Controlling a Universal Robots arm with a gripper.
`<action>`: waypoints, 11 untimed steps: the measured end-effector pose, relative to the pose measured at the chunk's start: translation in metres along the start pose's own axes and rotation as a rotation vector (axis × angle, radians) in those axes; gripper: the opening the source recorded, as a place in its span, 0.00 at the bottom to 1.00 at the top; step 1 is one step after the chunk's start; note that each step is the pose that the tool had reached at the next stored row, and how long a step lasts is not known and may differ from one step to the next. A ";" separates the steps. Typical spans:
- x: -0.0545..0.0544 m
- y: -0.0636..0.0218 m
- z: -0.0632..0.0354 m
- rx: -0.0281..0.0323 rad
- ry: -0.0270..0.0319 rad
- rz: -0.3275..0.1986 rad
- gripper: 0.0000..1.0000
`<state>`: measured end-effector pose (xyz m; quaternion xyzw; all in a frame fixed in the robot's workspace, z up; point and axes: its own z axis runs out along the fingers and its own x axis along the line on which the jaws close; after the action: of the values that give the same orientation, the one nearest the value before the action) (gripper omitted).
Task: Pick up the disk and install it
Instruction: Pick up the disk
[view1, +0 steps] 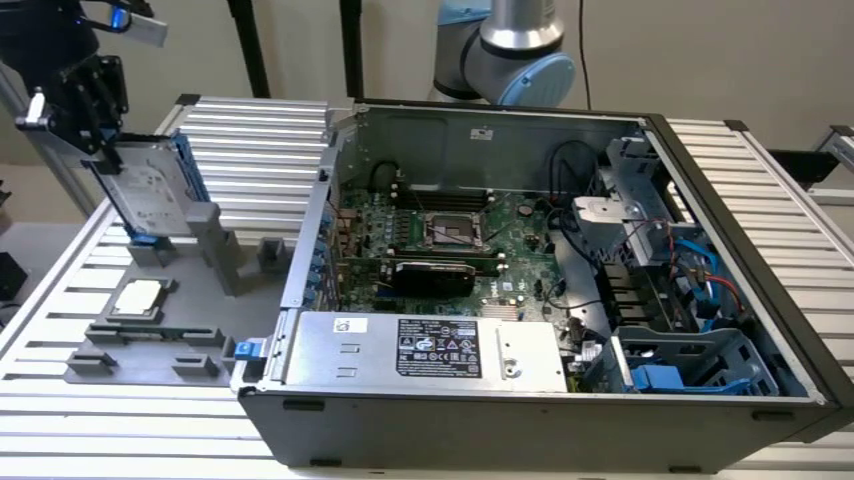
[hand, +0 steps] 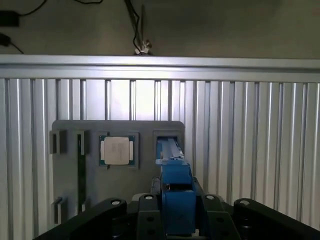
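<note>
- Slatted metal surface (view1: 254, 130) carries everything; the grooves let fixtures sit fixed.
- Open computer case (view1: 507, 425) lies on its side toward the exterior view's right. The lid is off, so the board and bays are reachable from above.
- Grey tray (view1: 200, 300) sits just beside the case on the exterior view's left. Its moulded pockets keep each part at a known spot for pickup.
- The disk (view1: 144, 190) stands upright on edge over the tray's far slot (hand: 170, 142), blue carrier frame facing up toward me. On edge, the thin sides are offered for a pinch.
- I can't tell whether its lower end has cleared the slot. It is well apart from the case, so it's not installed.
- My fingers (hand: 210, 217) are closed on the disk (hand: 176, 192). They clamp the blue frame from both sides at its top end and are narrowed to its thickness. I judge the grip is on plastic to spare the drive body.
- Processor chip (view1: 140, 298) lies flat in its own pocket near the slot, untouched and not part of this job.
</note>
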<state>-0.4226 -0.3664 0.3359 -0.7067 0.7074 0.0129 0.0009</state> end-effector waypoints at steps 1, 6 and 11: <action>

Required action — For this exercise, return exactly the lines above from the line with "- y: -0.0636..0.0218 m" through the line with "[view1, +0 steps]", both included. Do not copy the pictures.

Answer space —
- y: -0.0636..0.0218 m
- z: -0.0632..0.0354 m
- rx: -0.0281..0.0323 rad
- ry: -0.0270..0.0319 rad
- rz: -0.3275..0.1986 rad
- gripper: 0.0000..1.0000
`<state>`: measured end-effector pose (xyz m; quaternion xyzw; all in a frame fixed in the robot's workspace, z up; point and axes: its own z axis runs out along the fingers and its own x axis along the line on which the jaws close; after the action: of the values that give the same orientation, the one nearest the value before the action) (gripper omitted).
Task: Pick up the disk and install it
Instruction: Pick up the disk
[view1, +0 steps] 

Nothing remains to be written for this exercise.